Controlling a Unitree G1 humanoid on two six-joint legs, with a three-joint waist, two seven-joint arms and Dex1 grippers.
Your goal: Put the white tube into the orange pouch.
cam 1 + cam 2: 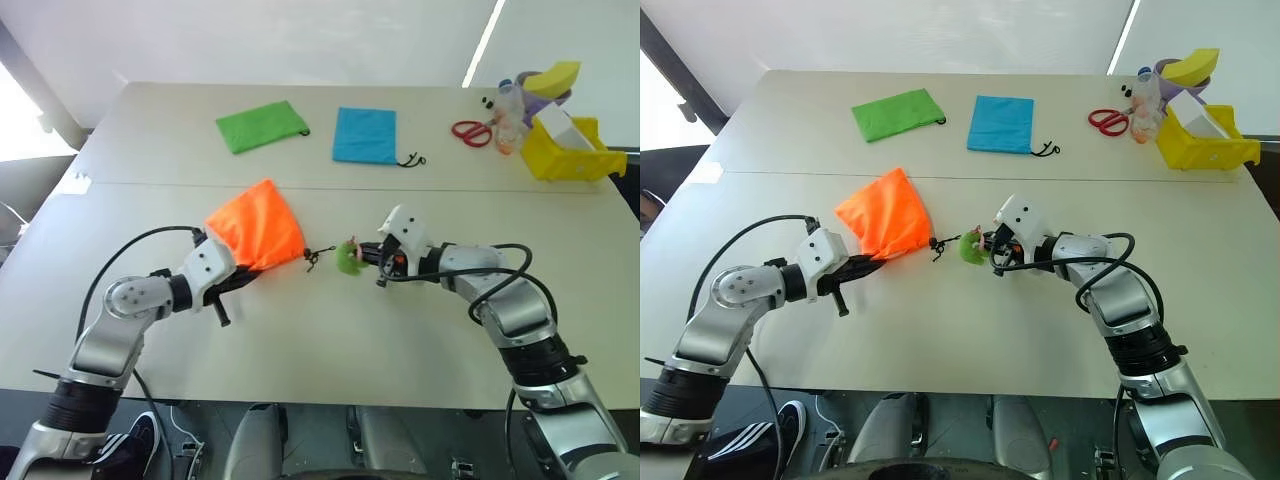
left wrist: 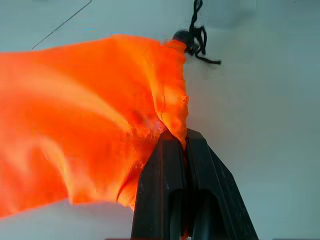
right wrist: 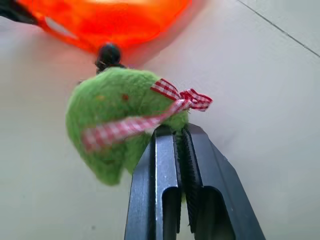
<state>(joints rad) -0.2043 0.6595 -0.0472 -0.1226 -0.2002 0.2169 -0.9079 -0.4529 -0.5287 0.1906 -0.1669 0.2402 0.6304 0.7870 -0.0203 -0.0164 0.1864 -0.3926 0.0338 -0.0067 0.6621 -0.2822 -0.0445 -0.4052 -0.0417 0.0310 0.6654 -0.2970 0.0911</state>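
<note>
While left pincer [image 2: 182, 145] pinches orange pouch [image 1: 256, 225] edge | right pincer [image 3: 175, 137] clamps green ring [image 3: 112, 122]

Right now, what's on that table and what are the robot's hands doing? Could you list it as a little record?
left hand: shut on the orange pouch, pinching its fabric edge
right hand: shut on a green plush ring with a red checked ribbon
pouch cord: dark, lying between the pouch and the ring
far side: green pouch, blue pouch, red scissors, yellow bin
</note>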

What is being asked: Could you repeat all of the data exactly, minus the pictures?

Finished exercise:
Controlling a Unitree G1 humanoid on two six-joint legs, with a three-joint waist, two seven-joint arms and Dex1 grippers.
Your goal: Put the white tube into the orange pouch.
cam 1 + cam 2: 
left wrist: 
right wrist: 
<state>(joints rad) -0.2043 0.6595 -0.0472 -0.1226 -0.2002 0.2169 -0.9079 -0.4529 -0.5287 0.1906 -0.1669 0.2402 0.6304 0.7870 -0.0203 -0.0164 0.1864 -0.3926 0.0338 -0.0067 0.6621 -0.2822 -0.0445 -0.4052 -0.0417 0.0310 0.6654 -0.2970 0.0911</state>
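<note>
While left pincer [image 2: 182, 145] pinches orange pouch [image 1: 256, 225] edge | right pincer [image 3: 175, 137] clamps green ring [image 3: 112, 122]

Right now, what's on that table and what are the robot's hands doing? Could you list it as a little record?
left hand: shut on the orange pouch, pinching its fabric edge
right hand: shut on a green plush ring with a red checked ribbon
pouch cord: dark, lying between the pouch and the ring
far side: green pouch, blue pouch, red scissors, yellow bin
</note>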

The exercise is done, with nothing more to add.